Comparison
Llama 3.2 90B Vision vs Llama 3.2 11B Vision
Side-by-side specs, benchmarks and hosted-inference pricing.
Larger vision-language Llama variant, competitive with the proprietary multimodal frontier on standard image-understanding benchmarks. Drops in as a vision upgrade where 11B isn't sharp enough. Requires substantial GPU memory in fp16; most teams will run it quantized or on multi-GPU. A natural pairing with retrieval pipelines that fetch image-rich chunks alongside text.
Llama 3's first vision-language model.

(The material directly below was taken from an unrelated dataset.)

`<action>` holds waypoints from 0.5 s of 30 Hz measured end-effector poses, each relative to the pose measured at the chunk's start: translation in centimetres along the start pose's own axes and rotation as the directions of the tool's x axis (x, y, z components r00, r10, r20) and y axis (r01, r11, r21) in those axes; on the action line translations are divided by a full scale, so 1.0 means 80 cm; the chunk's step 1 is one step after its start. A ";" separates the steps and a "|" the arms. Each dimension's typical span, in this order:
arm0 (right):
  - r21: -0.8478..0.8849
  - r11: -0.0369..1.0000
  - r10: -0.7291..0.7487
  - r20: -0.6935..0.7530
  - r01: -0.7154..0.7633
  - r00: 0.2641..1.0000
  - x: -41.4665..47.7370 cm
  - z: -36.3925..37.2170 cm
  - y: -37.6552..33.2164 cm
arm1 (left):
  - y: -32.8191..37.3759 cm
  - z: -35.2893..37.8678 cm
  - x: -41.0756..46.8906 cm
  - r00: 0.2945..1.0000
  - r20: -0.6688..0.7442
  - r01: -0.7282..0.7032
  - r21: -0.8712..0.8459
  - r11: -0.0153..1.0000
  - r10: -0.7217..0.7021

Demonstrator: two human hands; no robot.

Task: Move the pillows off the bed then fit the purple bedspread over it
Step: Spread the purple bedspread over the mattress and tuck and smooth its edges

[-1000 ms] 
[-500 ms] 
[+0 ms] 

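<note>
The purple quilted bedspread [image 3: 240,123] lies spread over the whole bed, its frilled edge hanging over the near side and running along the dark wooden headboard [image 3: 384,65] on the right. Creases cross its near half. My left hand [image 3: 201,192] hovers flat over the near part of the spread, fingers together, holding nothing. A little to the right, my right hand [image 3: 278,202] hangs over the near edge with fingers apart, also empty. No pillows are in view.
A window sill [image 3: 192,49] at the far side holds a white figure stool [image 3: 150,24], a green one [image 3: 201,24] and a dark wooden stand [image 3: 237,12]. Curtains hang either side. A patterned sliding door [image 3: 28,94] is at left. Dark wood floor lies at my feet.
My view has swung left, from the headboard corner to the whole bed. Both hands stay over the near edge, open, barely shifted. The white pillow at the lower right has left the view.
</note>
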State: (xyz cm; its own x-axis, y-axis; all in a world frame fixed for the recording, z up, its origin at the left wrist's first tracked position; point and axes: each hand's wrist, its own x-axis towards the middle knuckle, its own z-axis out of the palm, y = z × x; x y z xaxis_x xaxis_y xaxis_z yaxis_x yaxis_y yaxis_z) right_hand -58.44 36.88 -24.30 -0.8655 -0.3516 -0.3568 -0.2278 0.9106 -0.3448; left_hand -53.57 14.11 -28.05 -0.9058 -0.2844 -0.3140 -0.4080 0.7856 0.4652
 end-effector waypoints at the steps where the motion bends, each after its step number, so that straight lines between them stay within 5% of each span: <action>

Image understanding via a separately-trained ViT adapter bolted onto Llama 3 weights. Useful for OCR-adjacent workloads, document understanding, and image captioning at a permissive licence. The 11B size makes it cheap to host. Combined with the 128K text context, it handles long PDF-with-images workflows comfortably on a single 4090.
Specs
| Parameters | 90B | 11B |
| Context length | 128K | 128K |
| Modality | text, vision | text, vision |
| Released | 2024-09-25 | 2024-09-25 |
| License | Llama 3 Community License | Llama 3 Community License |
| Commercial use | Yes | Yes |
| VRAM fp16 | 180 GB | 22 GB |
| VRAM Q4 | 54 GB | 6.6 GB |
Benchmarks
| MMLU | 86.0 | 73.0 |